Amendment to Child Care Programs and Family Shelter-Based Drop-off Child Supervision Programs (Article 47 of the NYC Health Code)

Adopted Rules: Closed to Comments

Effective Date: 
Thursday, July 12, 2018
Agency:
Download Copy of Adopted Rule (.pdf): 
 
 

Statement of Basis and Purpose

Statutory Authority

The Board’s authority to codify these proposed amendments is found in Sections, 556, 558, and 1043 of the New York City Charter (the “Charter”). Sections 558(b) and (c) of the Charter empower the Board to amend the Health Code and to include all matters to which the Department’s authority extends. Section 556 of the Charter provides the Department with jurisdiction to protect and promote the health of all persons in the City of New York. Section 1043 grants the Department rule-making authority.

Background

Article 47 of the Health Code governs center-based child care. The Board is amending the Article’s requirements by adding requirements pertaining to epinephrine auto-injectors, and training, and by clarifying requirements. The basis for the changes is set forth below.
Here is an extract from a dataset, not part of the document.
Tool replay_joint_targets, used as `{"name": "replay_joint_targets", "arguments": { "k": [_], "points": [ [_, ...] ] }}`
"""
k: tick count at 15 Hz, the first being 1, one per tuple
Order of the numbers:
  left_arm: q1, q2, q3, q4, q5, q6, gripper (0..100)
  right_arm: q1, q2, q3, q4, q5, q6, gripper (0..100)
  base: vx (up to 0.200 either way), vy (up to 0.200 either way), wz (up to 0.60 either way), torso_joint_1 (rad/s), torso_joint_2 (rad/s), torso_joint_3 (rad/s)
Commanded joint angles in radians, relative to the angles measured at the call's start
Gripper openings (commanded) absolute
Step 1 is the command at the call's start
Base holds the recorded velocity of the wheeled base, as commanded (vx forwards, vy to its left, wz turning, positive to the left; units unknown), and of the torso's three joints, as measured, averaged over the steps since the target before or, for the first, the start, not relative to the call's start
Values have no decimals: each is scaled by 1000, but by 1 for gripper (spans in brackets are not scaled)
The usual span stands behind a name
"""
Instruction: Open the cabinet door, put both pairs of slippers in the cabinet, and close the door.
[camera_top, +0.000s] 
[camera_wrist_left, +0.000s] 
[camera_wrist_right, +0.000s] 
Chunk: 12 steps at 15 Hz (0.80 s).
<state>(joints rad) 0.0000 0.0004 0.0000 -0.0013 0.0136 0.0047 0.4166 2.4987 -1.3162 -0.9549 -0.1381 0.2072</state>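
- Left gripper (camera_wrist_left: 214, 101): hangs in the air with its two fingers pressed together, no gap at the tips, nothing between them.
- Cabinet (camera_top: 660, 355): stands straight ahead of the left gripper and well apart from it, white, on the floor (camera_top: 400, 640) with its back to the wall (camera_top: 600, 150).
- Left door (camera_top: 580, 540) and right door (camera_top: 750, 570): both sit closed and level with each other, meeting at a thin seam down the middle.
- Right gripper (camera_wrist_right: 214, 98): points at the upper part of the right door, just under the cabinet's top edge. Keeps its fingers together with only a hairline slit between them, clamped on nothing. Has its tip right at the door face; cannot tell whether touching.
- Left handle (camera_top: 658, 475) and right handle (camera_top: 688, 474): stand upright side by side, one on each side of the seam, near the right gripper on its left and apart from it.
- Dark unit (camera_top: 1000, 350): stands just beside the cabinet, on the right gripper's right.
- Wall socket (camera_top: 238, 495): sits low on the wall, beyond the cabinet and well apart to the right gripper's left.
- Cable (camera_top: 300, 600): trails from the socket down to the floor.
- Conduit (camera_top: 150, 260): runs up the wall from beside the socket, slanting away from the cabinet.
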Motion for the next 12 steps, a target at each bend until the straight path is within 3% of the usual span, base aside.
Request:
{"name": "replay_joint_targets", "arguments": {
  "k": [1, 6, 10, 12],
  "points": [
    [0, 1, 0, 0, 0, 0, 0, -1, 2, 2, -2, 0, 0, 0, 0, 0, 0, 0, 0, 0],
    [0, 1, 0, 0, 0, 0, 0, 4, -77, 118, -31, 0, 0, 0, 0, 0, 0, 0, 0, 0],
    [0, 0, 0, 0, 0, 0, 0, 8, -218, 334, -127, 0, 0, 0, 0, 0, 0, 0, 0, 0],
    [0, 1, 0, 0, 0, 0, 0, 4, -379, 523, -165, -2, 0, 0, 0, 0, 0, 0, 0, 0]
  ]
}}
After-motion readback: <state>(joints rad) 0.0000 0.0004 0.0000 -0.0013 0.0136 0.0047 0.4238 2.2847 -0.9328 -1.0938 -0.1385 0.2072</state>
Emergency Medical Care and Epinephrine Auto-Injectors

The Centers for Disease Control and Prevention estimates that four to six percent of children nationally have a food allergy; such food allergies include ones that are life-threatening. Rapid administration of an epinephrine auto-injector following a life-threatening allergen exposure is critical to preventing significant negative outcomes, including death. Having epinephrine auto-injectors on the premises at all times can save the lives of children with life-threatening food allergies who do not bring an epinephrine auto-injector with them to child care or shelter-base child supervision programs, and of children who have life-threatening food allergies identified for the first time while the child is in such programs.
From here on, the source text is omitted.